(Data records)
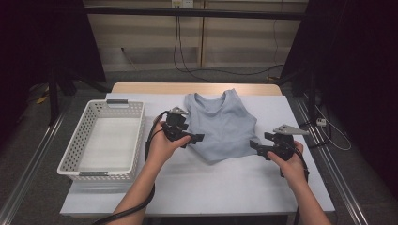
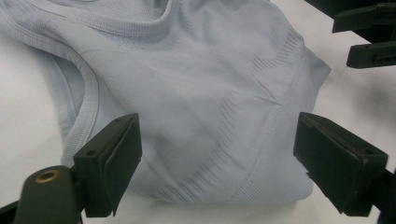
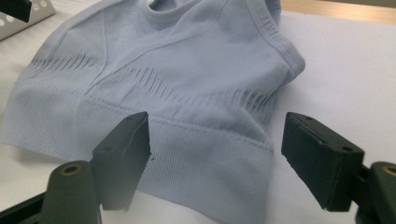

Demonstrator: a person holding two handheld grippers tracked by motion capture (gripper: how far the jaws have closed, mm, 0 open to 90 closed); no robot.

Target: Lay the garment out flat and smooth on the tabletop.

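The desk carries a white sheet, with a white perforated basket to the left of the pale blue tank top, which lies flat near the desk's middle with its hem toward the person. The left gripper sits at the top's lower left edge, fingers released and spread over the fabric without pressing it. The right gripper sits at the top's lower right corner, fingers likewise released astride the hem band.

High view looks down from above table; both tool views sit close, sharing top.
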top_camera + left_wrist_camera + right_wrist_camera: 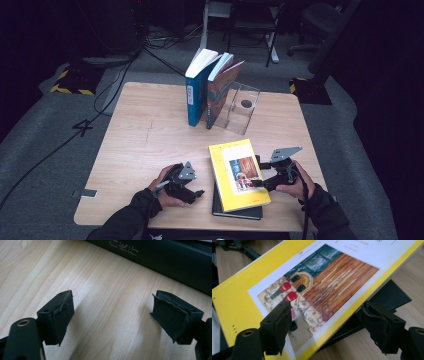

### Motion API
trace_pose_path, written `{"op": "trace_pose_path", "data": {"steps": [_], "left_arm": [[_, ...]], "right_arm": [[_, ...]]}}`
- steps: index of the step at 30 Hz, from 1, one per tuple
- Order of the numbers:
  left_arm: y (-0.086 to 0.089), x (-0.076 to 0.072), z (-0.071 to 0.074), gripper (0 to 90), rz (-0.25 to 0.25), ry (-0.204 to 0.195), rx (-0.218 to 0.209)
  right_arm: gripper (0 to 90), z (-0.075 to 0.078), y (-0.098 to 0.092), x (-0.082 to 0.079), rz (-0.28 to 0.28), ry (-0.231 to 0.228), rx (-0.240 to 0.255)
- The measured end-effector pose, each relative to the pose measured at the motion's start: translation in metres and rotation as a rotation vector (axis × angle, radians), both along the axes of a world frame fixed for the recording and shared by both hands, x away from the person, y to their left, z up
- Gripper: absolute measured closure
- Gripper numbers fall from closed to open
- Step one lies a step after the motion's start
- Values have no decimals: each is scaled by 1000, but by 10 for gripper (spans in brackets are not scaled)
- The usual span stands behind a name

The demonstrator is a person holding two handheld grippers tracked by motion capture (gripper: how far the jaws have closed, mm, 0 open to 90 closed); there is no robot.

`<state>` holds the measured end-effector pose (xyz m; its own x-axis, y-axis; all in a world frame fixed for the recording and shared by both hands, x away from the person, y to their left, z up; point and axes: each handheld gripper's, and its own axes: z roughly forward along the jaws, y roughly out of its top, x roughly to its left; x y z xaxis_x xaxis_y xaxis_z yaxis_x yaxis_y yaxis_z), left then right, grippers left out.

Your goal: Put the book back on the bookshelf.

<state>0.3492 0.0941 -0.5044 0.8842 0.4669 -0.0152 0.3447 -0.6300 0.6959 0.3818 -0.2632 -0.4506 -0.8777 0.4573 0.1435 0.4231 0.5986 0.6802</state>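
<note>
Nearest, the right gripper (327, 327) straddles the right long edge of the yellow book (238, 173), jaws wide, one over the cover, one beneath, not yet pinching. That book lies on a dark book (235, 210), long axis running away from the person; the left gripper (192, 192) rests open, empty, just left of the stack.

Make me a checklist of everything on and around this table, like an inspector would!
Surface: wooden table, light grain.
Job's things: yellow book lying on a black book near the front edge.
Clutter: blue book and red book standing against a clear bookend at the back.
Grippers: right gripper has its jaws on either side of the yellow book's edge, one above the cover and one below, not yet pressing; left gripper open over bare wood beside the black book.
Cables: black cables on the floor.
Surroundings: grey carpet, chair legs behind.
</note>
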Motion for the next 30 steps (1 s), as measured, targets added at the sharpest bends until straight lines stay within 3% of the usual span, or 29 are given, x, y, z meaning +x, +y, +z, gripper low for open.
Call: {"op": "trace_pose_path", "data": {"steps": [2, 5, 9, 14, 22, 23, 26, 28, 30], "left_arm": [[0, 1, 0, 175, 3, 3, 3], [0, 1, 0, 174, 3, 3, 2], [0, 1, 0, 174, 3, 3, 2], [-1, 2, 0, 174, 1, 4, 3], [-3, 9, 1, 199, 14, 6, -1], [-3, 12, 1, 215, 23, -1, 1], [-4, 17, 2, 237, 33, -28, -7], [-5, 22, 3, 260, 45, -56, 2], [-5, 29, 5, 281, 50, -42, -22]], "right_arm": [[250, 0, -2, -1, 14, 22, -4], [245, 1, 0, -2, 18, 16, -12], [258, 7, 2, -6, 31, -27, -17], [275, 18, 6, -6, 48, -76, 19], [277, 11, 20, 17, 59, -32, 14], [315, 8, 25, 24, 63, -10, 44], [391, 6, 30, 30, 73, -2, 70], [497, 4, 34, 34, 86, 20, 94], [581, 2, 38, 37, 107, 44, 112]]}}
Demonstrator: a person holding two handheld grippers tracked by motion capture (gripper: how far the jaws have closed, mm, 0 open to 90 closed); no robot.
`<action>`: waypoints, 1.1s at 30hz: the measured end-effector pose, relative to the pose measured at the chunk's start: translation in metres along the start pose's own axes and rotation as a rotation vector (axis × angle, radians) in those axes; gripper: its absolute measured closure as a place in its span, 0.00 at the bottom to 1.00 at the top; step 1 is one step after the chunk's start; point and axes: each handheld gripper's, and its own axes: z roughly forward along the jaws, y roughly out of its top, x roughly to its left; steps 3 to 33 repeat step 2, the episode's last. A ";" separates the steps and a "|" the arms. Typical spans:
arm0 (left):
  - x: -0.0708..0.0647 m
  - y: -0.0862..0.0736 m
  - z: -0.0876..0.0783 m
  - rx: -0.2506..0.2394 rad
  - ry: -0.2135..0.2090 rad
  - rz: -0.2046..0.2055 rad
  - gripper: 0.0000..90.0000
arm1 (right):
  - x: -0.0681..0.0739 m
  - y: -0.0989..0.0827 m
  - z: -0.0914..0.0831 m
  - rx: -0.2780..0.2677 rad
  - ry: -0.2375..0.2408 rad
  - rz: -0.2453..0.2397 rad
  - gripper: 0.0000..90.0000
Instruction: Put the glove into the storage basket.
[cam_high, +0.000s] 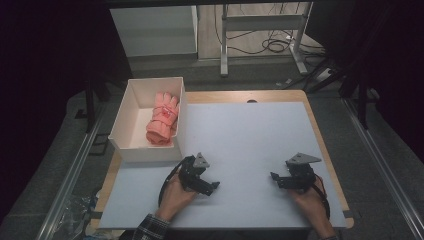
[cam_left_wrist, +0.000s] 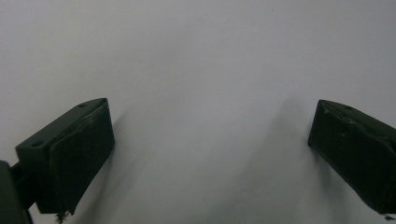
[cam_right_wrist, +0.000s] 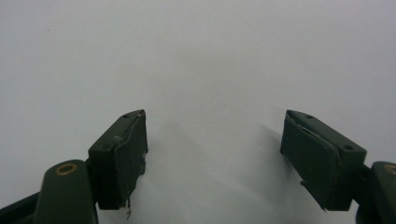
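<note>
writing shows nowhere legible: the pink bundle (cam_high: 163, 119) has a small darker mark or tie at its middle, too small to read, and the box (cam_high: 123, 121) and mat (cam_high: 250, 145) are plain.

left gripper (cam_high: 212, 186) sits low over the mat near its front edge, held in the person's left hand (cam_high: 176, 196), a grey plate on top. in the left gripper view (cam_left_wrist: 205, 154) its two black jaws stand wide apart with bare white mat between them; nothing is held and nothing touches the pads. right gripper (cam_high: 273, 177) sits level with it, well apart to its right, in the right hand (cam_high: 309, 200), pointing inward toward the left gripper. in the right gripper view (cam_right_wrist: 212, 149) its jaws are also apart, a little less wide, with bare mat between and nothing gripped. whether either gripper's tips touch the mat cannot be told.

the bundle, a rolled pink cloth, lies inside the white box, against its right wall, ahead of the left gripper and a little to its left. the box's near wall stands just ahead of the left gripper, between it and the bundle. from the right gripper the box is far off to the left and ahead.

beyond the table (cam_high: 240, 96), metal legs (cam_high: 224, 45) and cables (cam_high: 277, 44) on the floor. a plaid sleeve (cam_high: 147, 229) shows behind the left hand.
</note>
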 end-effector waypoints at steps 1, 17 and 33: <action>0.000 0.000 0.000 0.000 0.002 0.001 0.00 | 0.000 0.000 0.000 0.001 -0.001 -0.001 0.26; 0.000 0.000 0.000 0.000 0.002 0.001 0.00 | 0.000 0.000 0.000 0.001 -0.001 -0.001 0.26; 0.000 0.000 0.000 0.000 0.002 0.001 0.00 | 0.000 0.000 0.000 0.001 -0.001 -0.001 0.26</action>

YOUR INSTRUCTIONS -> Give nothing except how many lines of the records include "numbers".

WRITTEN ANSWER -> 2